**Work instruction**. Give back exactly the lines of the material below, starting with the line with "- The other" and going on through the line with "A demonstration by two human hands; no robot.".

**Source material**.
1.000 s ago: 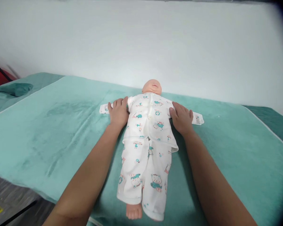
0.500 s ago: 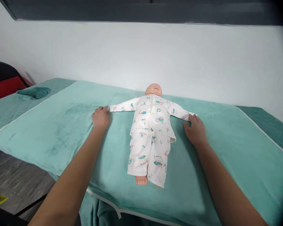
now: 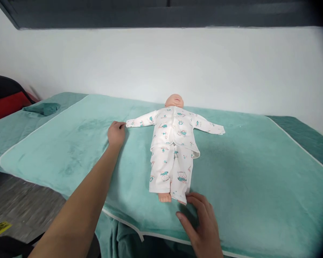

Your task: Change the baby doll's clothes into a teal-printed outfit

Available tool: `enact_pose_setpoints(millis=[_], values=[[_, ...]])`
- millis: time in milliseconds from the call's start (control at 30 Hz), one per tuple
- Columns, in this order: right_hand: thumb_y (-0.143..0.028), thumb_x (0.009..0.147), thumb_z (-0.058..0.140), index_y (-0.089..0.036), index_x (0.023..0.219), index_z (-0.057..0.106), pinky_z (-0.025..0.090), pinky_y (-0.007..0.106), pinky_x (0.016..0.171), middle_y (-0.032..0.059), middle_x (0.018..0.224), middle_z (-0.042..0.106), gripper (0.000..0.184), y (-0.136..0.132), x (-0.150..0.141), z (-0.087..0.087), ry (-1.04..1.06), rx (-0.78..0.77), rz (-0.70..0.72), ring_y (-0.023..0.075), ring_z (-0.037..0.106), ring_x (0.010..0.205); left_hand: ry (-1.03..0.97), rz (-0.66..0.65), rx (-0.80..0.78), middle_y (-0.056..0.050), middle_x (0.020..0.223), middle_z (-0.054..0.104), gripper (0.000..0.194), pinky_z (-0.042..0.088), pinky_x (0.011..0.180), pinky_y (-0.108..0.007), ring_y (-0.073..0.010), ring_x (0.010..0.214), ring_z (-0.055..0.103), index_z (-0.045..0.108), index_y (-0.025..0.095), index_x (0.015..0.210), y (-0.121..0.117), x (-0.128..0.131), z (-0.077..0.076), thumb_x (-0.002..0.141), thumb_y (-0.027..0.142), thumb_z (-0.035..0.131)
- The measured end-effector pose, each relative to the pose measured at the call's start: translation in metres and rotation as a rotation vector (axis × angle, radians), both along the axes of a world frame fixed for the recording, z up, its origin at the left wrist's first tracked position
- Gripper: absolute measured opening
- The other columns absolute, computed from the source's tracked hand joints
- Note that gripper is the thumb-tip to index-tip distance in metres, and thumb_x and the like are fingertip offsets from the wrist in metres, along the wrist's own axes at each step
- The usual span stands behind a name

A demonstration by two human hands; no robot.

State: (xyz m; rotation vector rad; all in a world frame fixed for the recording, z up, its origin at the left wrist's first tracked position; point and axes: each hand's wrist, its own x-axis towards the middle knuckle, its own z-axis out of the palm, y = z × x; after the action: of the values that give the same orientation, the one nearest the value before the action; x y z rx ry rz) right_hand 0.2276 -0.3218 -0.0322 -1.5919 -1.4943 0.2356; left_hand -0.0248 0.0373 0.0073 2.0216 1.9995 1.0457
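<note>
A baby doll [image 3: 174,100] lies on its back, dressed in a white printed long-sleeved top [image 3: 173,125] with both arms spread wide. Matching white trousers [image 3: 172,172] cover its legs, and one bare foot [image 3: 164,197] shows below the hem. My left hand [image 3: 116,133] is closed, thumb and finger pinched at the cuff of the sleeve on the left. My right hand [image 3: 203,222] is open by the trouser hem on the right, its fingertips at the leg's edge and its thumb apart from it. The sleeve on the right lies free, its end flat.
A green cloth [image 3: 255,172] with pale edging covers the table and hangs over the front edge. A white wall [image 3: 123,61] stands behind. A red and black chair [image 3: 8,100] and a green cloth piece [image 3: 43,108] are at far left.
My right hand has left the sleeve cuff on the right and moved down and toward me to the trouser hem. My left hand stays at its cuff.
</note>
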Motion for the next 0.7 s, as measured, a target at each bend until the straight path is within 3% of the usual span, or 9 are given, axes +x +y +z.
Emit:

**Result of this task**.
- The other columns absolute, computed from the source's tracked hand joints
- Note that gripper is the thumb-tip to index-tip distance in metres, and thumb_x and the like are fingertip offsets from the wrist in metres, along the wrist's own axes at each step
- The usual span stands behind a name

A demonstration by two human hands; no robot.

The answer has been given in full.